Sure doesn’t feel like it right now. Feels like people want to be right. People want others to fix themselves and fix themselves in a very specific manner. Fix themselves that way or cease to exist. People want to be justified.

I guess I’m no different.

I guess the point of this is to say that, yes -- there are people in the world that always seem to have easy sailing; all of their waves lacking chop. They’re anomalies, I think. Or maybe I am. I dunno.

Either way…when you see someone post the meme that says, “Be kind to people. You never know what they’re going through” (Or whatever it is.). Heed that shit. Make it your gospel. You don’t have to agree with them. You don’t have to understand them. And you certainly don’t have to like them but be kind to them. It won’t cost you anything. It might even feel good. The portion of the world that flaunts bikini bods and six-packs and perfect-seeming lives on social media will always be reality’s minority. Most of us are just out here trying to make it. And maybe some of those ideal-seeming folks are, too.

A person I know took their own life the other night.

I hurt for what was that person’s existence. I hurt for their soul. I hurt for the surviving family members that wrestled with the difficulties of their loved one’s tangled ways for a time. I ache for possible, unfair anxiety they may be consumed by right now that falls under the what-more-could-I’ve-done header. I search but can only feel numbness in thinking about the two people that took their own cold leap so many years ago and brought people into the world as a result and are perhaps now feeling a different flavor -- the worst imaginable -- of failure. And I feel for any conscience weight they might be burdened with if the essence of relief ever dares breeze across their driveway.

“Just see it through my eyes
Love me like no other
Hold my hand and something turns to me
Turns me into you
Turn in me
Into you.”

The path, though…

I feel like I’ve been tubing on the dock side of the no-wake buoys for years, waiting to get past those wobbling things, eager for the vessel’s captain to open ‘er up.

And I can’t seem to figure out what it’s gonna take.
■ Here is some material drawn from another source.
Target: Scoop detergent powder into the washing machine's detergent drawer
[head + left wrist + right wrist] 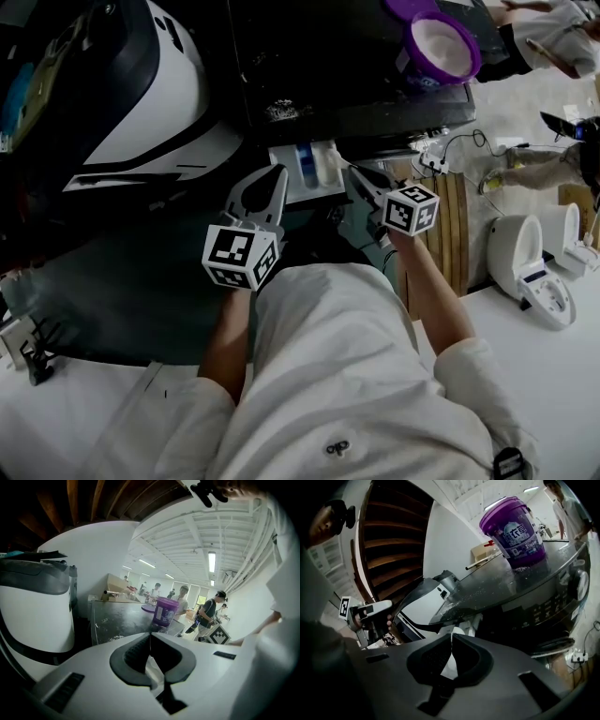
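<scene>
Standing open at the frame's upper middle, the white detergent drawer (pixel 323 169) shows a blue insert. Just below it, the left gripper (pixel 272 178) and right gripper (pixel 356 176) have jaws pressed together, holding nothing.

The only print is a label (pixel 519 540) on the front of the purple bucket (pixel 515 531). It carries large white characters on a blue ground with a smaller line beneath, too blurred and curved to read for certain. Below the bucket, the left marker cube (pixel 241 255) and the right marker cube (pixel 412 208) bear black-and-white square patterns, no letters. A small dark emblem (pixel 337 448) on the person's white shirt cannot be read.
</scene>
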The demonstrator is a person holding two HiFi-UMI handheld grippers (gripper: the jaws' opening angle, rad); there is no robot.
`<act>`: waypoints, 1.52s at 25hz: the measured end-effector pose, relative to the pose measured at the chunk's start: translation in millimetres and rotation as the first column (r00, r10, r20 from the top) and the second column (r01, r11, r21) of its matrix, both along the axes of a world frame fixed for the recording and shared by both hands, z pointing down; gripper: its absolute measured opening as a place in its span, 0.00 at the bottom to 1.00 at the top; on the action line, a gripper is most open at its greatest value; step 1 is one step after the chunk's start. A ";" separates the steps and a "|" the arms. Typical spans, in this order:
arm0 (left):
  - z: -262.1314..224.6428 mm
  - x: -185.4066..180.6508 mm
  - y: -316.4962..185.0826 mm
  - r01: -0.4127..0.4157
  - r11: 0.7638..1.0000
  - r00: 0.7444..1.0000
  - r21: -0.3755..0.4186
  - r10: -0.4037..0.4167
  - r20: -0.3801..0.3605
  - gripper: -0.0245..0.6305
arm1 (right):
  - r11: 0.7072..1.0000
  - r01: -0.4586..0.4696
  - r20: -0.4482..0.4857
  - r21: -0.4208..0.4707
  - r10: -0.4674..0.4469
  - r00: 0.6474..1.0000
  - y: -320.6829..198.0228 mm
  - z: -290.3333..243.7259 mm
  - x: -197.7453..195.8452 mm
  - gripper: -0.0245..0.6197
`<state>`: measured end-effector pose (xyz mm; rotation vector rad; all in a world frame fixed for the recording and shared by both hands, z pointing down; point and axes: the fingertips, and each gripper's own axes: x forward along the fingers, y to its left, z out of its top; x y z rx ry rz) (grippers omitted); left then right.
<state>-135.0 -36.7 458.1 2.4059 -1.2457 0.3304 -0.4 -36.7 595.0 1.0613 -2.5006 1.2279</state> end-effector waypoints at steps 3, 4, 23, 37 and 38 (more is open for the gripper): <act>2.7 0.6 0.4 0.002 1.000 1.000 -0.006 -0.002 0.000 0.07 | 0.999 0.033 -0.048 0.026 -0.032 0.998 -0.5 1.4 -1.9 0.05; 3.4 0.7 0.4 0.002 1.000 1.000 -0.008 -0.002 0.000 0.07 | 0.998 0.045 -0.064 0.033 -0.042 0.997 -0.6 2.0 -2.6 0.05; 9.1 -2.0 0.7 0.011 1.000 1.000 -0.018 -0.011 -0.005 0.07 | 0.965 0.211 -0.306 0.156 -0.156 0.939 0.3 3.1 -13.6 0.05; 6.6 -4.9 -1.4 0.017 1.000 1.000 -0.011 -0.017 -0.009 0.07 | 0.914 0.336 -0.477 0.228 -0.196 0.856 -1.0 -1.6 -19.4 0.05; 6.7 -5.3 -1.6 0.018 1.000 1.000 -0.011 -0.018 -0.009 0.07 | 0.908 0.349 -0.491 0.233 -0.200 0.848 -0.9 -2.1 -20.9 0.05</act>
Like, I only always have the vision.

It feels super-weird to be susceptible to situational depression, but I guess that’s the gig.

Louis CK was on Conan once talking about cell phones. He had been in traffic and recalled a time where he started feeling sad. Maybe not quite like that lurking Dane Cook cry, but sad, nonetheless. And he reached for his phone. To do something. Anything. To silence it. And instead he pulled over and wailed along with a Bruce Springsteen, and that cry came. Hard. And afterwards he felt better. And talked about how crying yields relief which chemically becomes happiness.

I know that feeling. We all do, I think.